Now, the mold in the toilet. The toilet in the Roadtrek is not porcelain. It is a plastic composition RV toilet used because it is very light in weight.  The company that makes this toilet, Thetford, says to never use bleach or any bleach product to clean this toilet. We have been looking for such a product that is actually going to disinfect and clean for a long time. What we have been using is dish soap, but with the mold I wanted something more that would kill the mold. We looked at various products that feature right on the label that they contain "NO BLEACH" and each one has some statement on the label about not using it on plastic.  We took the names of several and contacted Thetford which came back with their answer - NO! Do not use any of those! What should you use? "Well we make our own product - just order it." No local store sells this product. Camping World sells the product - a foaming spray cleaner - but they want over $10 plus shipping. I found another that sells the product for $7 BUT shipping is $8!  I went to a good Roadtrek owners forum on Facebook to ask what others use.

It seems the most effective disinfecting cleaner is white wine vinegar. Vinegar seems to be the universal thing to do anything and everything. Most of the things that I have tried that use vinegar have not worked at all - forget killing your weeds with vinegar, salt, and detergent. The weeds in my backyard flourished after being drowned in this mixture.
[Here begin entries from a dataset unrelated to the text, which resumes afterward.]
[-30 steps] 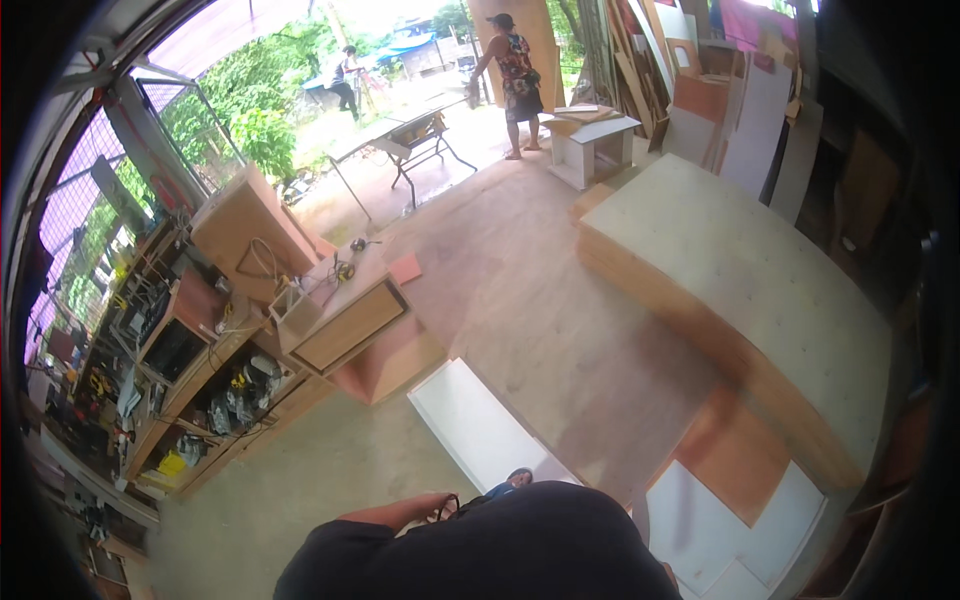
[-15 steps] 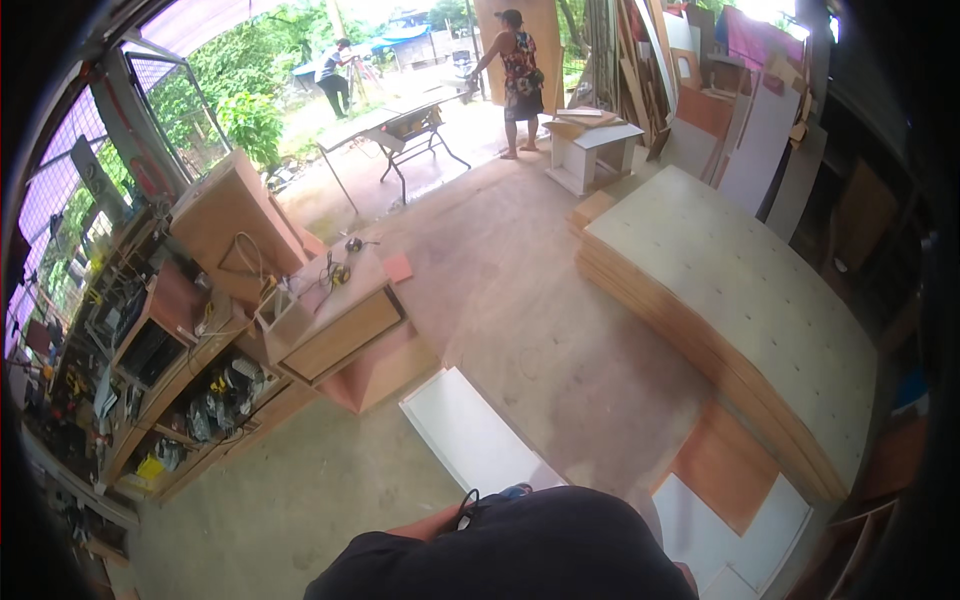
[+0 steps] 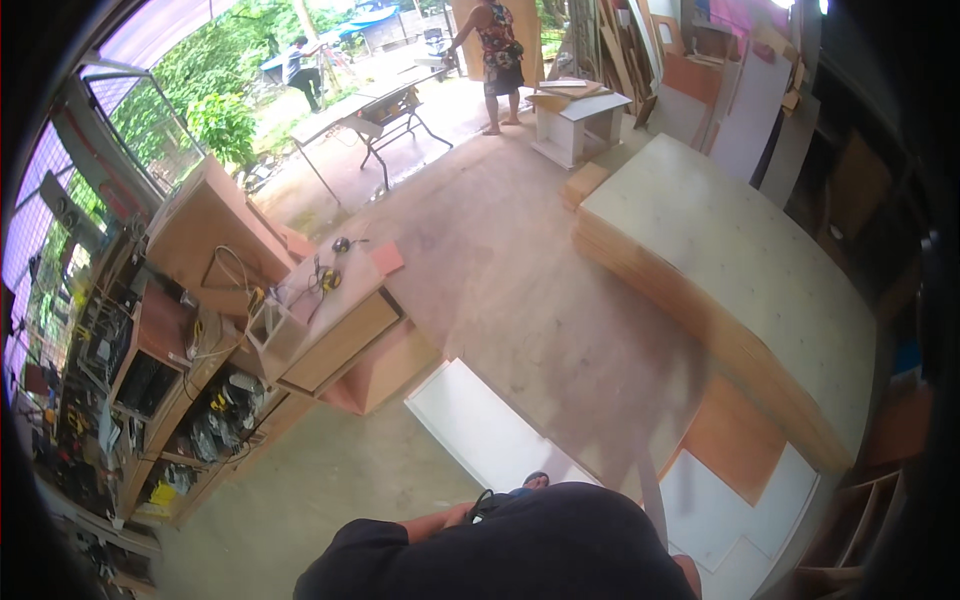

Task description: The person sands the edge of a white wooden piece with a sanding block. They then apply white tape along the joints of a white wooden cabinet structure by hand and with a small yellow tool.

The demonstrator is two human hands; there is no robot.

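The person's dark-clad torso (image 3: 520,545) fills the lower edge of the head view. The left forearm (image 3: 435,523) lies across the front of the body, bare below a short dark sleeve; its hand is hidden behind a small dark object (image 3: 487,503) at the chest, so whether the fingers are open or closed cannot be told. The right hand is out of sight. Just beyond the forearm, a foot in a dark sandal (image 3: 535,481) rests at the near end of a long white panel (image 3: 480,430) lying flat on the concrete floor (image 3: 330,480). To the person's left stands a wooden counter (image 3: 335,310) carrying cables and a yellow-and-black tool (image 3: 328,280), with cluttered tool shelves (image 3: 150,400) beside it. To the right, a large stack of pale boards (image 3: 740,270) sits on the floor, with white and orange offcuts (image 3: 730,470) near its close corner. At the far opening, another person in a patterned dress (image 3: 497,55) stands near a folding metal stand (image 3: 385,115) and a small white cabinet (image 3: 580,120).
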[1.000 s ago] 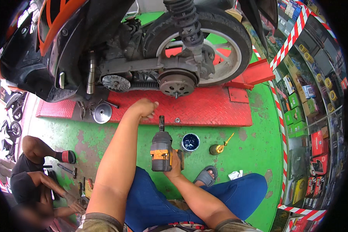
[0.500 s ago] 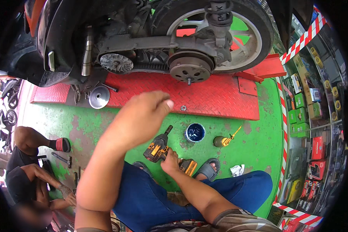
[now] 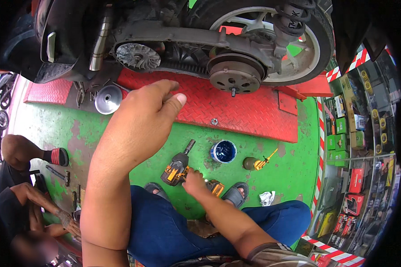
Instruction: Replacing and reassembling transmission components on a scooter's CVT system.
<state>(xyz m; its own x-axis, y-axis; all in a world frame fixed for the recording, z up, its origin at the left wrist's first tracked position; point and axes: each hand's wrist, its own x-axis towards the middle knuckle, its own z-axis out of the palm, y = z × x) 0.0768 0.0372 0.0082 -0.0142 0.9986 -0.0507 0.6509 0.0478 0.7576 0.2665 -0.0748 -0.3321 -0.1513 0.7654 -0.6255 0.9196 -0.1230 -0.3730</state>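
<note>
My left hand [image 3: 149,104] is raised over the front of the red ramp, near a round metal pulley plate [image 3: 108,99]. Its thumb and forefinger stand a little apart with nothing visible between them; the other fingers are mostly hidden. Low between my knees, my right hand [image 3: 194,181] grips a black and yellow cordless impact wrench [image 3: 177,168], its socket pointing away. Beyond my hands is a scooter's uncovered drive side: a finned pulley [image 3: 138,58] at left, a belt running back, and a round clutch bell [image 3: 235,75] with a bare threaded shaft. A nut [image 3: 214,121] lies on the ramp.
Near the wrench stand an open tub of dark blue grease [image 3: 223,151] and an oil can [image 3: 252,163] with a yellow spout. Crumpled white paper [image 3: 267,198] lies on the green floor. Another person [image 3: 22,196] sits at left beside a hammer [image 3: 58,174]. Stocked shelves [image 3: 352,147] line the right.
My left hand has shifted left over the ramp, its thumb and forefinger spreading slightly. My right hand still holds the impact wrench low. The whole view has tilted a little.
</note>
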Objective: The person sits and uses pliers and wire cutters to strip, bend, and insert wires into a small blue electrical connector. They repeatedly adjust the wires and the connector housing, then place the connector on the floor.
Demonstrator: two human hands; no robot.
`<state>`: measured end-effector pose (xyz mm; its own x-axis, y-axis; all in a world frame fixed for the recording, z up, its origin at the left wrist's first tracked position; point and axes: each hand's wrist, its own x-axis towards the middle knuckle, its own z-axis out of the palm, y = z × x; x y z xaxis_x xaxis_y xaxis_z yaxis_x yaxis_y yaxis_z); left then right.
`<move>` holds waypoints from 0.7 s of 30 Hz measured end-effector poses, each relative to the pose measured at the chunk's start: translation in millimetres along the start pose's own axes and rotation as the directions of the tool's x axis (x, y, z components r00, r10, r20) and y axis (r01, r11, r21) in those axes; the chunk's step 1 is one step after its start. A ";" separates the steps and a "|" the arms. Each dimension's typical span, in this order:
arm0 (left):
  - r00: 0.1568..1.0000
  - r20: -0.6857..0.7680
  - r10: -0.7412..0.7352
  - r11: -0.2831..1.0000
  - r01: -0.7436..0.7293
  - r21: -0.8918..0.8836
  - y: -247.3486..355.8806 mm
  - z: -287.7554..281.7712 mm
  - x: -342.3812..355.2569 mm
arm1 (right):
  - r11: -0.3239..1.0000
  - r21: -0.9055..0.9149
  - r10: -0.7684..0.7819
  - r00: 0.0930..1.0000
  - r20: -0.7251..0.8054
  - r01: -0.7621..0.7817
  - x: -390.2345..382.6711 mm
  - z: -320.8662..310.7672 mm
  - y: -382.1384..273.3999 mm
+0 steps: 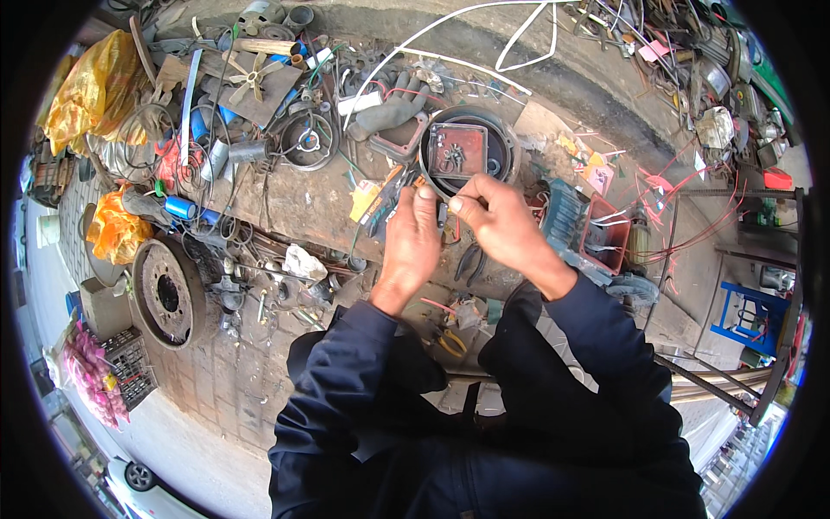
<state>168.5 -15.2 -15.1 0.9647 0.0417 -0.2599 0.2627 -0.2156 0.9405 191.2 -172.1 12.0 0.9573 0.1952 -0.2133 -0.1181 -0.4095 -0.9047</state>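
Note:
My left hand (pixel 410 246) and my right hand (pixel 510 229) are raised close together in front of me, fingers pinched. A small dark piece (pixel 442 212) shows between them; its kind and which fingers grip it are too small to tell. Just beyond my hands stands a round black pan (pixel 513 156). Inside it lies a square reddish tray (pixel 475 131) with a little heap of small metal parts (pixel 453 156). A second square tray (pixel 403 138) sits left of the pan, next to a grey glove (pixel 389 115). Below my hands rests a dark-handled tool (pixel 470 264).
Yellow-handled pliers (pixel 452 343) lie on the ground between my knees. To the right are a teal case (pixel 564 216), a red bin (pixel 605 229) and tangled red wires (pixel 661 186). At left stand a rusty wheel rim (pixel 145 294) and an orange bag (pixel 117 227).

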 end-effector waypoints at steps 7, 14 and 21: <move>0.925 0.219 -0.310 0.780 0.379 -0.498 -11.3 -1.1 -0.9 | 0.596 0.661 0.308 0.890 0.335 -0.455 -2.3 3.7 32.9; 0.999 -0.006 -0.038 0.992 0.038 0.119 -4.1 6.8 -3.8 | 0.988 -0.155 0.024 1.000 -0.010 -0.025 -5.2 -1.4 7.9; 0.968 0.184 -0.168 0.848 0.237 -0.474 -7.8 -0.3 1.8 | 0.895 0.401 0.157 0.979 0.129 -0.196 -0.1 1.3 18.2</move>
<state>168.2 -13.2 -22.9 0.8870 -0.1026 -0.4502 0.4596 0.2900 0.8394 188.6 -178.5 -4.9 0.8849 0.2419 -0.3980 -0.3990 -0.0468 -0.9157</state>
On the forum group other Roadtrek owners insisted that this will work on the toilet - and it will not harm the toilet. We were suggested both using vinegar mixed with dish soap or just vinegar alone. As I write this Meryl has purchased a spray bottle and has the vinegar and is going to try it and see. I will report back when we have the results.

Then we had two more surprises which I will write about in Part II - come back in two weeks.

1 comment:

  1. Robert and Meryl you are such an incredible resource for us. The spring is starting to come here in Rochester and time to de-winterize our 2012 Roadtrek 190 V. The first thing we said was Robert and Meryl probably have an article on this. Sure enough we signed on to your site and there we have it. We cannot thank you enough for how much you help us with your articles. Roadtrek really needs to consult with you on re-doing their manual. We'll be de-winterizing it this week and will let you know how we make out. We printed out 3 of your articles including the "gizmo". Hope you are well and safe. One day we gotta meet you two.